Wesley died never knowing what happened to her. But now my secret was shared. With a. . .

“He’s crazy, baby,” Michelle said. “You can’t make sense out of crazy. You’ll just make yourself crazy trying.”

“He’s not crazy.”

“Burke! Listen to yourself. That stuff you told me. The ‘messages’ he’s sending you. He kidnaps kids and kills them. That’s his ‘art.’ He’s foaming at the mouth, sweetie. If the people running around making a hero out of him knew. . .”

“Michelle, there hasn’t been one murder since he started. . .”

“Started. . . what?”

“These messages. To me. It’s like. . . those murders were all some kind of. . . You know how you have to prove?”

She knew what I meant by the word. Had to do it herself too many times on the street not to. “Sure,” she said.

“Credentials,” I said, finally finding the word I was looking for—the word that kept echoing through all of this. “He’s the real thing. I just can’t see what he wants.”

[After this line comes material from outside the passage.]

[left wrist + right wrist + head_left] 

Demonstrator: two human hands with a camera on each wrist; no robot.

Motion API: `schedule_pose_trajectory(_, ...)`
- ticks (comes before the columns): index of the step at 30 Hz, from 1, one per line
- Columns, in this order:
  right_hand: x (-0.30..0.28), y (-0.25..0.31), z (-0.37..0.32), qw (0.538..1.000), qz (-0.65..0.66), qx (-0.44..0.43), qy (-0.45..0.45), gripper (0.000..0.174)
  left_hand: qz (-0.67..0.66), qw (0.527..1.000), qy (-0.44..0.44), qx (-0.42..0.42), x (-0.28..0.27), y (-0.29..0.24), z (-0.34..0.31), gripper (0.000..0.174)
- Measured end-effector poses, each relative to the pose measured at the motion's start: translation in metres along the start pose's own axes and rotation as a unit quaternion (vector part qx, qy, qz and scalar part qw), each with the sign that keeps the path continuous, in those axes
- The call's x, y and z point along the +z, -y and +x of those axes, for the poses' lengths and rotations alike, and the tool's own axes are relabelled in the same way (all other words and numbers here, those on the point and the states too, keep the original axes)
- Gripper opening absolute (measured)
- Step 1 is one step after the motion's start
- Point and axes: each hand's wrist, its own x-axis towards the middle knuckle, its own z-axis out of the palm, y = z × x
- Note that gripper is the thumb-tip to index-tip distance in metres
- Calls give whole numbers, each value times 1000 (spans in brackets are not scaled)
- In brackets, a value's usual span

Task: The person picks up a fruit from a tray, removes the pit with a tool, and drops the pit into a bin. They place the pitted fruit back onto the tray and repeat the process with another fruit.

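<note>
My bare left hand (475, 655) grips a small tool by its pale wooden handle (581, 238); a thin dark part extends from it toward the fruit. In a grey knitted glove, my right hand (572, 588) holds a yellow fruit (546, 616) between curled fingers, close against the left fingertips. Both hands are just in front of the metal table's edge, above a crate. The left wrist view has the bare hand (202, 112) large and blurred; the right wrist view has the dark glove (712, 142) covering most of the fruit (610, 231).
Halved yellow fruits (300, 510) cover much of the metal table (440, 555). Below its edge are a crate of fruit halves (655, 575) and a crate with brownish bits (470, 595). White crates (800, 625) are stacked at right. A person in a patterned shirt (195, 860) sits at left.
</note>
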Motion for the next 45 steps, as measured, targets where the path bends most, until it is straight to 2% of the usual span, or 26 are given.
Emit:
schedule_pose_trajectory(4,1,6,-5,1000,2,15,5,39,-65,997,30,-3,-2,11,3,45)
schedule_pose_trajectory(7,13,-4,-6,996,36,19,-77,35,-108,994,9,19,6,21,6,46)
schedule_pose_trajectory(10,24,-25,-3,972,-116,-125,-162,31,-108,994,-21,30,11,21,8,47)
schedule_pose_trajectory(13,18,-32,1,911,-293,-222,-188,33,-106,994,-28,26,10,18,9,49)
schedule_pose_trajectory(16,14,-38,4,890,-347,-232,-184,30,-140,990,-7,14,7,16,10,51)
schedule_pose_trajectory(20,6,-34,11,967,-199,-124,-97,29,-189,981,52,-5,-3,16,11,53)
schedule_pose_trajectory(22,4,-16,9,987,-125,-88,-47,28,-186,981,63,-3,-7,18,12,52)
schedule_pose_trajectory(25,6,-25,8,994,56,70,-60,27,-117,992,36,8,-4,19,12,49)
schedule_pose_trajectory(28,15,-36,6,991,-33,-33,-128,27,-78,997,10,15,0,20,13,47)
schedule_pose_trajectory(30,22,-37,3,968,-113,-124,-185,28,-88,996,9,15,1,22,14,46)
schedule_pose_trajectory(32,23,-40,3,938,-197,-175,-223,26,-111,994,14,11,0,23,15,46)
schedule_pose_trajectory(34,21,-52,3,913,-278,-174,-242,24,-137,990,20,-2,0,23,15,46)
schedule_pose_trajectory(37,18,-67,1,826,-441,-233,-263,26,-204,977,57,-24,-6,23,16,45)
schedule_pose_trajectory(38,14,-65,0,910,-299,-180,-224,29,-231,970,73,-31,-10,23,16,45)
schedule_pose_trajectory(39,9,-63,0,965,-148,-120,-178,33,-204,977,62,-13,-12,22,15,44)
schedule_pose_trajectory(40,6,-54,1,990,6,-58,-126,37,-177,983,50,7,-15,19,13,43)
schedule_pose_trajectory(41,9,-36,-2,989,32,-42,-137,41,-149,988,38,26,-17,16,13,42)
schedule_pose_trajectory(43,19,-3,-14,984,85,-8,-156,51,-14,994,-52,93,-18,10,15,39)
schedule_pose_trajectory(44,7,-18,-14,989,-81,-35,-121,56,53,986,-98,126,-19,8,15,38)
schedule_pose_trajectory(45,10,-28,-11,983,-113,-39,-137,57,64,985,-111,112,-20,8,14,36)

“Wesley,” she said softly.

“Wesley’s—”

“—dead. Sure. But that’s what all his little crazy ‘tolls’ are about, right?”

“Tolls?”

“The price, honey. Like stud poker. You have to pay to see his next card. Every time, isn’t that true?”

“Yeah.”

“Well, then, that’s the link,” she said, like she was telling me it was Monday, so certain.

“No, it isn’t,” I said, all of a sudden getting it. “I am.”

“Xyla around?” I asked Trixie.

“She was. But she had to. . . do something. Said she’d be back in a couple of minutes. You don’t mind waiting, right?”